■ WORK TO BE COMPLETED ■
Could you transcribe exactly the lines below, from the line with "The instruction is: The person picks" through the line with "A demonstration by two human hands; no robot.", and nothing else, leaving out the pictures?

■ INFORMATION PROVIDED ■

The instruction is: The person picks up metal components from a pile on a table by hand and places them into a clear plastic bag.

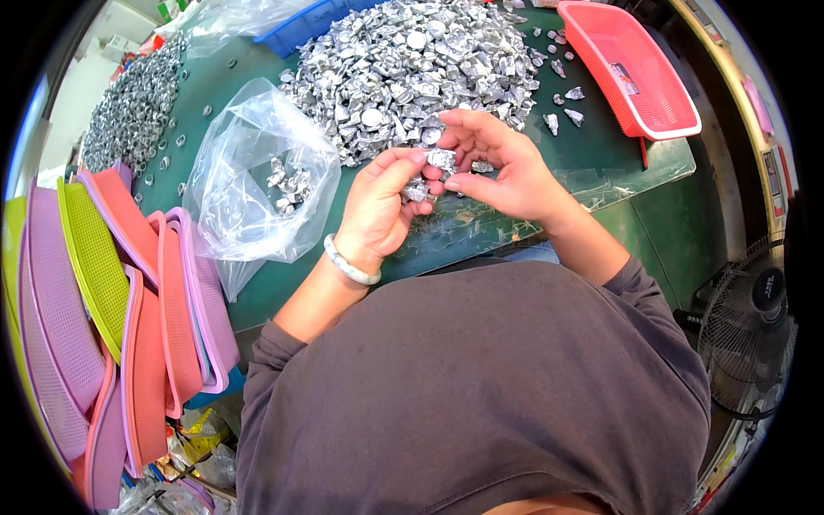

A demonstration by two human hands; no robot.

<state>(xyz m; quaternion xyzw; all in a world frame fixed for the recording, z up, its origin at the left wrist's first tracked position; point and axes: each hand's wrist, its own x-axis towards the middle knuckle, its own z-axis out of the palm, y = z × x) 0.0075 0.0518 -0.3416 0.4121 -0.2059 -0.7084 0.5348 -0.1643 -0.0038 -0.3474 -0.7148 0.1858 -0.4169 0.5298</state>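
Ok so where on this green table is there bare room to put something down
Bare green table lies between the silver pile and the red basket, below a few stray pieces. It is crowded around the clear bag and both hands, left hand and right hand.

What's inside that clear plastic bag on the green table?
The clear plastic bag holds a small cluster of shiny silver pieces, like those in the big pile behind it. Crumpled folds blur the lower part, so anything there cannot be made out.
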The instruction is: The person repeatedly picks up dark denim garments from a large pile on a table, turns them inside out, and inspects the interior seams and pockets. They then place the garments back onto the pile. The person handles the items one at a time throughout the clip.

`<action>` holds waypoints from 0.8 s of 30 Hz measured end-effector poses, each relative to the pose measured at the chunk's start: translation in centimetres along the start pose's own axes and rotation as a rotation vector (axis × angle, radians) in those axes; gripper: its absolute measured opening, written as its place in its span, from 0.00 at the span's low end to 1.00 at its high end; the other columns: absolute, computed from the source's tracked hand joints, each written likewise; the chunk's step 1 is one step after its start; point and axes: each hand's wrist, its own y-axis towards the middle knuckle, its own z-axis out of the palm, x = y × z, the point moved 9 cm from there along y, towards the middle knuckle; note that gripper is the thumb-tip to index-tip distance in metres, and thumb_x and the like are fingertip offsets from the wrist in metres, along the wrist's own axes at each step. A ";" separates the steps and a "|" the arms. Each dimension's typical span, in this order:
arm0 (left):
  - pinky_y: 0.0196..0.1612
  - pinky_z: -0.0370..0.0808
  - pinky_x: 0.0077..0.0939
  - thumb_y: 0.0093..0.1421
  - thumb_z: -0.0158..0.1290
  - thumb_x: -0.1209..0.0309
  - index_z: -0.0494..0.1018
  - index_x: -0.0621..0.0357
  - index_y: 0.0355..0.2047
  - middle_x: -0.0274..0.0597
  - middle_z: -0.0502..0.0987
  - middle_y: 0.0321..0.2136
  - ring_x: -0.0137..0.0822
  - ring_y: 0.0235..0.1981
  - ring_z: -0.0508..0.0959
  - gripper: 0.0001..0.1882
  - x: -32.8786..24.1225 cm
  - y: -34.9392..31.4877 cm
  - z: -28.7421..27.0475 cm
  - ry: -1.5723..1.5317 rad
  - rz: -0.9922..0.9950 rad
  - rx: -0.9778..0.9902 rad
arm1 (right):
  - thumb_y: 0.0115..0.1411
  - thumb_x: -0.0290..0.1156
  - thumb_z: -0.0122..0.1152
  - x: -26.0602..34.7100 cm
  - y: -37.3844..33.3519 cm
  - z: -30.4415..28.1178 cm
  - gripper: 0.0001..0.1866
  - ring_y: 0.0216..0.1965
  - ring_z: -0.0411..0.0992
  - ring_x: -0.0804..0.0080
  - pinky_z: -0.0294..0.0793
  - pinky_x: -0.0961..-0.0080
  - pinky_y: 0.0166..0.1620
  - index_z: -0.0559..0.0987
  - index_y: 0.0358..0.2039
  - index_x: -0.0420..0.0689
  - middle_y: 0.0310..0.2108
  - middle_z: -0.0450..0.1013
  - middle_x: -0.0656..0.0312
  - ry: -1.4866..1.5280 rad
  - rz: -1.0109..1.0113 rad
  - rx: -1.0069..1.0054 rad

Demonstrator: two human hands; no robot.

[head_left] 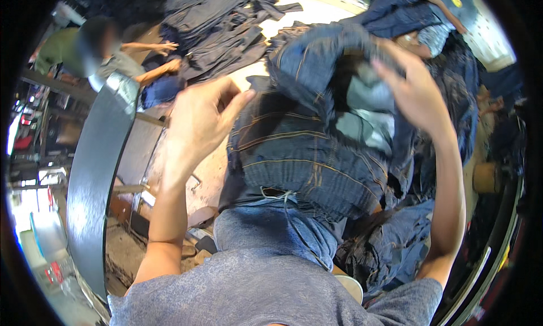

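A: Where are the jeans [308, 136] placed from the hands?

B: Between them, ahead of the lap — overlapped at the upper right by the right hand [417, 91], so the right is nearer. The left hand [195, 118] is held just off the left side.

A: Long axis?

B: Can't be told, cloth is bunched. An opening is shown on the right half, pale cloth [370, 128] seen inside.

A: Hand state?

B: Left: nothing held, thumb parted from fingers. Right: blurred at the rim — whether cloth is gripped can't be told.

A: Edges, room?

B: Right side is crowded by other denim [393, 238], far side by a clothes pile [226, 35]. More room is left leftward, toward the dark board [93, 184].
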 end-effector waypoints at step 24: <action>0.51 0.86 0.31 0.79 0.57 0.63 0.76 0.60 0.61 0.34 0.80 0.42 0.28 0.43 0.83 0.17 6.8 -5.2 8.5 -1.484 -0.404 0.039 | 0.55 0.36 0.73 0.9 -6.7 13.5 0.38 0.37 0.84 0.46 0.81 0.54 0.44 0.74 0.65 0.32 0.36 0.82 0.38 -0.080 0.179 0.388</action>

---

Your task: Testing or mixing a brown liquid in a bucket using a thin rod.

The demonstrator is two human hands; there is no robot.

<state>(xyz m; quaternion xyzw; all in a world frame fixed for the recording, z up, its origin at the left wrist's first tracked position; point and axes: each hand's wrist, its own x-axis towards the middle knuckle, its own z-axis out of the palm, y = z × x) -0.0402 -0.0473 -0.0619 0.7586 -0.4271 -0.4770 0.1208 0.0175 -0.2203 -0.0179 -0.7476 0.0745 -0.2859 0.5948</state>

■ OUTPUT OF THE TASK ■
The instruction is: The person picks up metal components from a pile on a table by hand and places them into a clear plastic bag.


A demonstration by two human hands; no robot.

The answer is now complete.